■ **Your instructions**
Return, in their exact form, the lines that lie between the start of the data below and the line containing "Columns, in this", with both ends included.

######

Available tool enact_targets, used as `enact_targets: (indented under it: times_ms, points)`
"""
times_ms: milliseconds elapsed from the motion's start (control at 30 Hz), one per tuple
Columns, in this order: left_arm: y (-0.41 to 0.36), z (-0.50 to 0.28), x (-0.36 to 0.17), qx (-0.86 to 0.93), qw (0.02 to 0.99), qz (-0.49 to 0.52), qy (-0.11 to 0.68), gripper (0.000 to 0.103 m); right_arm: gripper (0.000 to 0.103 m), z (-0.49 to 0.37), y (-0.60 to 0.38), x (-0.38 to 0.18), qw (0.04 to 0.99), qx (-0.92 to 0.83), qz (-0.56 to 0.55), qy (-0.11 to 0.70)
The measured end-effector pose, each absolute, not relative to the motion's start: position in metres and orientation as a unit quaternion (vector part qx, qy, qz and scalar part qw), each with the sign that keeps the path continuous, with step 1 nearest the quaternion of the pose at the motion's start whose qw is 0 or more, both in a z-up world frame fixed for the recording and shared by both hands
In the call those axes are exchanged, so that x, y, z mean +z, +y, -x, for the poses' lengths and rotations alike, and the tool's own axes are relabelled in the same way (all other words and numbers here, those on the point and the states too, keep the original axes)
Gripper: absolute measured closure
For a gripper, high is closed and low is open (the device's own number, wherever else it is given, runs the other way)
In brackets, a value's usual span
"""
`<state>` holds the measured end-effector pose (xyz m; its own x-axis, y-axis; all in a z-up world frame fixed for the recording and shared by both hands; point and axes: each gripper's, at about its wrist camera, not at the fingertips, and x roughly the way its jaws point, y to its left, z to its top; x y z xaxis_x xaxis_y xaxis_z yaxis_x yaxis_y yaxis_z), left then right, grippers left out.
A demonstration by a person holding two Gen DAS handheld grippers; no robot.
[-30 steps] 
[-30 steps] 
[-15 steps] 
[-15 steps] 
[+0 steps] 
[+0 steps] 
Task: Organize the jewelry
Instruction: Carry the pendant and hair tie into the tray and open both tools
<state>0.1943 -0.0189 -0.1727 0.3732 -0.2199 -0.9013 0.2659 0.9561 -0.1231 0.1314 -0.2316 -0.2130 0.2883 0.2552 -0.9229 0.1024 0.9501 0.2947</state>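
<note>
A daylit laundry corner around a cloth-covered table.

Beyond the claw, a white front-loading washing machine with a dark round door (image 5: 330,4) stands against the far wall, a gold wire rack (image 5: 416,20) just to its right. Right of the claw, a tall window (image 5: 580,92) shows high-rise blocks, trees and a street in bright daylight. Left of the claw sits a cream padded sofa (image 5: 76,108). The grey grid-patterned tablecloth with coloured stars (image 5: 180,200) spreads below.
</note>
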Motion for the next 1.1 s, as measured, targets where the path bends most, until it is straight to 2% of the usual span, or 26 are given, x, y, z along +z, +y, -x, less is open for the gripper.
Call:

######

■ **Answer to this problem**
Available tool enact_targets, used as `enact_targets: (indented under it: times_ms, points)`
"""
times_ms: milliseconds elapsed from the motion's start (control at 30 Hz), one per tuple
Columns, in this order: left_arm: y (-0.41 to 0.36), z (-0.50 to 0.28), x (-0.36 to 0.17), qx (-0.86 to 0.93), qw (0.02 to 0.99), qz (-0.49 to 0.52), qy (-0.11 to 0.68), gripper (0.000 to 0.103 m); right_arm: gripper (0.000 to 0.103 m), z (-0.49 to 0.37), y (-0.60 to 0.38), x (-0.38 to 0.18), qw (0.04 to 0.99), qx (-0.92 to 0.83), qz (-0.56 to 0.55), qy (-0.11 to 0.70)

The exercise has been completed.